Tidak ada yang berubah dari kampung halaman. Ada sisi menenangkan ada sisi memuakkan. Menenangkan akan sumber alam yang menjamu, memuakan karena keadaan yang tak maju-maju.
Saat pulang, aku suka berjalan-jalan sendiri dengan semua khayalanku. Begitu nikmatnya merenung sendiri di tanah sendiri, begitu syahdunya semua sejauh mata memandang. Disana hanya ada aku dan kekosongan. Semua penat, luka, dan rumitnya kehidupan aku tinggalkan dulu di perantauan, karena kalau ia ikut. Kampung kota tidak akan ada pembeda.

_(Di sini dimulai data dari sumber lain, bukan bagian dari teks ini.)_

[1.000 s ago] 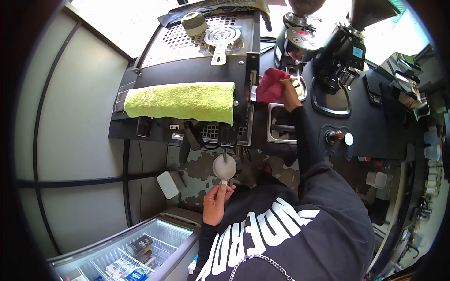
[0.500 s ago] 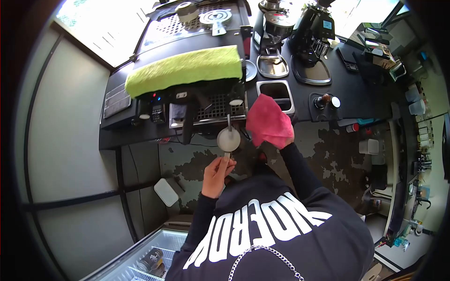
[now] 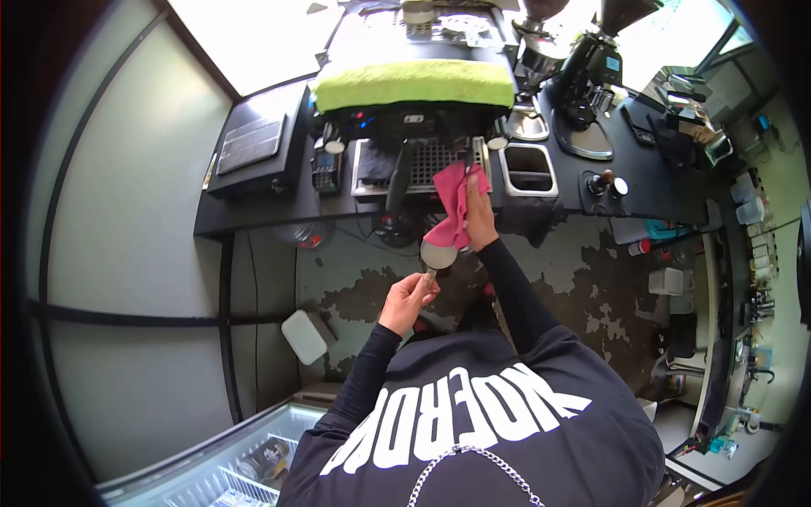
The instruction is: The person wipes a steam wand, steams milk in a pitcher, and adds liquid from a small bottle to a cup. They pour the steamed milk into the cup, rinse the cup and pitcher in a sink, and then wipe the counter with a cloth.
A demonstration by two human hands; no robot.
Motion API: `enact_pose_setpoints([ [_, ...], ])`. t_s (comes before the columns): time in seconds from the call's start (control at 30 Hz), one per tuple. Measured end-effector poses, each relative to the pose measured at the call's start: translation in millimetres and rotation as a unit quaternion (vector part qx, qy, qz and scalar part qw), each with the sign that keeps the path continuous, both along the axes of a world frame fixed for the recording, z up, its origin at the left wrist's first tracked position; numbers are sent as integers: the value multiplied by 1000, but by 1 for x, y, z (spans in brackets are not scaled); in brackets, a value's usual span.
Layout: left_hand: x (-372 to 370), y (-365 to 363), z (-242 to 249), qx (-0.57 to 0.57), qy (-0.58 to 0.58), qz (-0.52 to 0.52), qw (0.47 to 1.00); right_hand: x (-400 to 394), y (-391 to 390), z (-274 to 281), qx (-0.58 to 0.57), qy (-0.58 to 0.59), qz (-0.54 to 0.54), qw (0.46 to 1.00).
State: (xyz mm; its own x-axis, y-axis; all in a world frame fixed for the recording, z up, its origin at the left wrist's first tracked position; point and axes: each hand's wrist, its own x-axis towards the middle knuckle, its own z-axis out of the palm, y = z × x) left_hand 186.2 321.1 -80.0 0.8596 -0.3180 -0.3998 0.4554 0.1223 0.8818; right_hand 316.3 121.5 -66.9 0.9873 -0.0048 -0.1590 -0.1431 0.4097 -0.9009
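My left hand (image 3: pixel 411 299) is closed on the handle of a small round metal pitcher (image 3: pixel 438 256), held just in front of the espresso machine. A pink cloth (image 3: pixel 454 203) is in my right hand (image 3: pixel 480 213), spread around the machine's right steam wand, which it mostly hides. The cloth's lower end hangs at the pitcher's rim. Behind the cloth lies the drip tray (image 3: pixel 435 166) with its grid. The pitcher's contents are too small to make out.
A yellow-green towel (image 3: pixel 414 83) lies on the machine. Right of it are a metal bin (image 3: pixel 528 169), a grinder (image 3: pixel 581 93) and a tamper (image 3: pixel 600 181). A card terminal (image 3: pixel 326 166) stands left; an open fridge (image 3: pixel 203 460) is at lower left.
My right hand has brought the pink cloth left and onto the wand. The pitcher in my left hand sits slightly lower relative to the machine. The view has shifted.
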Motion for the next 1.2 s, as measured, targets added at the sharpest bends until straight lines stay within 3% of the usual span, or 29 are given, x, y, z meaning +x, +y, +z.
enact_pose_setpoints([
  [0.07, -11, 16, -4, 17, -28, 2, 999, -8, 18, -10, -108, -5, -155, 982],
  [0.2, -37, 43, 5, 83, -53, 17, 995, -12, 18, -16, -53, -51, -149, 986],
  [0.3, -53, 55, 18, 89, -74, 60, 992, -3, 15, -5, -86, -88, -150, 981],
  [0.33, -58, 60, 30, 122, -80, 51, 988, 3, 27, 5, -106, -91, -251, 958],
  [0.47, -71, 67, 36, 112, -81, 112, 984, 8, 9, -9, -45, -52, -160, 985],
  [0.57, -75, 75, 37, 114, -77, 110, 984, -13, 20, -1, -101, -78, -183, 975],
  [0.63, -74, 77, 38, 99, -75, 107, 986, -23, 12, -20, -84, -58, -125, 987],
  [0.7, -74, 78, 42, 101, -47, 92, 990, -35, 17, -20, -10, -17, -114, 993],
  [0.77, -72, 79, 40, 92, -47, 89, 991, -53, 6, -45, -17, -22, -78, 997],
  [0.83, -71, 77, 37, 76, -49, 81, 993, -79, -7, -78, 109, 108, 26, 988],
  [0.87, -71, 75, 34, 68, -50, 103, 991, -88, -19, -83, 99, 104, 18, 989],
  [0.93, -70, 71, 33, 49, -52, 127, 989, -99, -44, -79, 328, 109, -52, 937],
  [1.03, -69, 66, 35, 39, -49, 135, 989, -92, -95, -31, 356, 46, -19, 933],
  [1.2, -65, 59, 35, 59, -67, 137, 987, -18, -111, 13, 286, 43, -25, 957],
])
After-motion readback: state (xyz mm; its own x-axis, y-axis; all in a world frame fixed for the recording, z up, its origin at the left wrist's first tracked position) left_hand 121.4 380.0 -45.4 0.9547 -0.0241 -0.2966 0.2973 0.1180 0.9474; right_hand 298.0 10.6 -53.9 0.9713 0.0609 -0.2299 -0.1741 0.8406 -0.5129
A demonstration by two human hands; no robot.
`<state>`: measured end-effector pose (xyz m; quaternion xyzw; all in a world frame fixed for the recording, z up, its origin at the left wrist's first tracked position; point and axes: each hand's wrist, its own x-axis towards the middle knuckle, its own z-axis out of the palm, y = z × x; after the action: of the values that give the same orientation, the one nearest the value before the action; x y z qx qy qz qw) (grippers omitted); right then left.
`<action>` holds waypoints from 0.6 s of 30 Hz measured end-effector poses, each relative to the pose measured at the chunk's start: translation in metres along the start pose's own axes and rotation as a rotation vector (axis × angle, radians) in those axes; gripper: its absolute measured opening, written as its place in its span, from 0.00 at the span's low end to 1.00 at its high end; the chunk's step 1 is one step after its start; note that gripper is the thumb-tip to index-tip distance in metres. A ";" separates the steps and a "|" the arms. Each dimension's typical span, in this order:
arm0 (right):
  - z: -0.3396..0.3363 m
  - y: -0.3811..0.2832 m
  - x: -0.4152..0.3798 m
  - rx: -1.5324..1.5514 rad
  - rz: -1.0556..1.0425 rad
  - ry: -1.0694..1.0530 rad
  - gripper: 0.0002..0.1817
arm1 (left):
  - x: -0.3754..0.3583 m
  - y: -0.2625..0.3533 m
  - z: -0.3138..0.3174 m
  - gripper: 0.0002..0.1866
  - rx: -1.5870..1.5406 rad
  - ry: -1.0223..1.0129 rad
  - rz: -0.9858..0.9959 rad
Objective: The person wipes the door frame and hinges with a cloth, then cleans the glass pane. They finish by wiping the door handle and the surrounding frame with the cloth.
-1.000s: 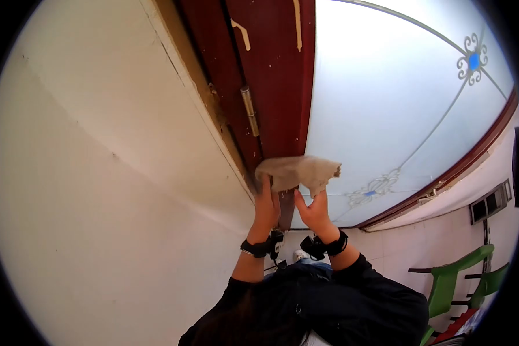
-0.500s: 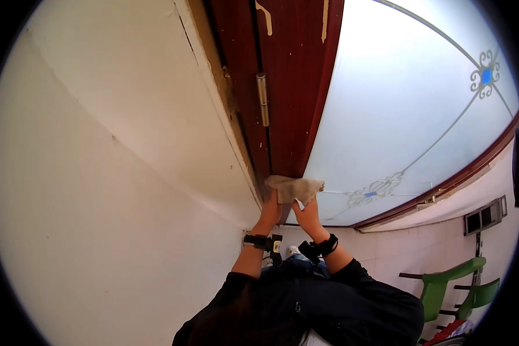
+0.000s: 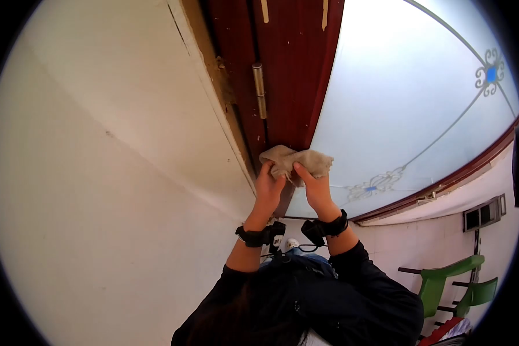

Di kampung halaman, semua warna mendominasi hijau. Rerumputan, pepohonan, padi-padi di ladang. Layak hutan yang ramai berpenghuni. Sedang di kota, para mereka yang hijau sukar ditemukan. Ada pun terinjak kaki-kaki yang mencari kesibukan, ada juga pohon tua dijalanan. Usang, berdebu, tak ada nyawa. Mereka pohon-pohon yang sekarat. Yang berjaya hanyalah gedung-gedung, tak mencakar langit pun ia sudah menghalangi setiap langit senja yang harus dinikmati para manusia yang haus akan keindahan Tuhan.
Diperantauan, akan selalu ada titik dimana kamu merasa sendiri. merana, tidak ada yang bisa menolong semua laramu. Kamu ingin hilang meninggalkan semua penatmu. Tidak ada tempat untuk mengadu selain pada Tuhan. Tidak ada orang yang dipercaya selain doa doa yang kau panjatkan. Tapi, sendiri dikampung halaman. Semua kejamnya kehidupan seolah enggan hadir singgah disemua otakmu. Kamu merenung, alangkah indahnya hidup kamu sampai saat ini.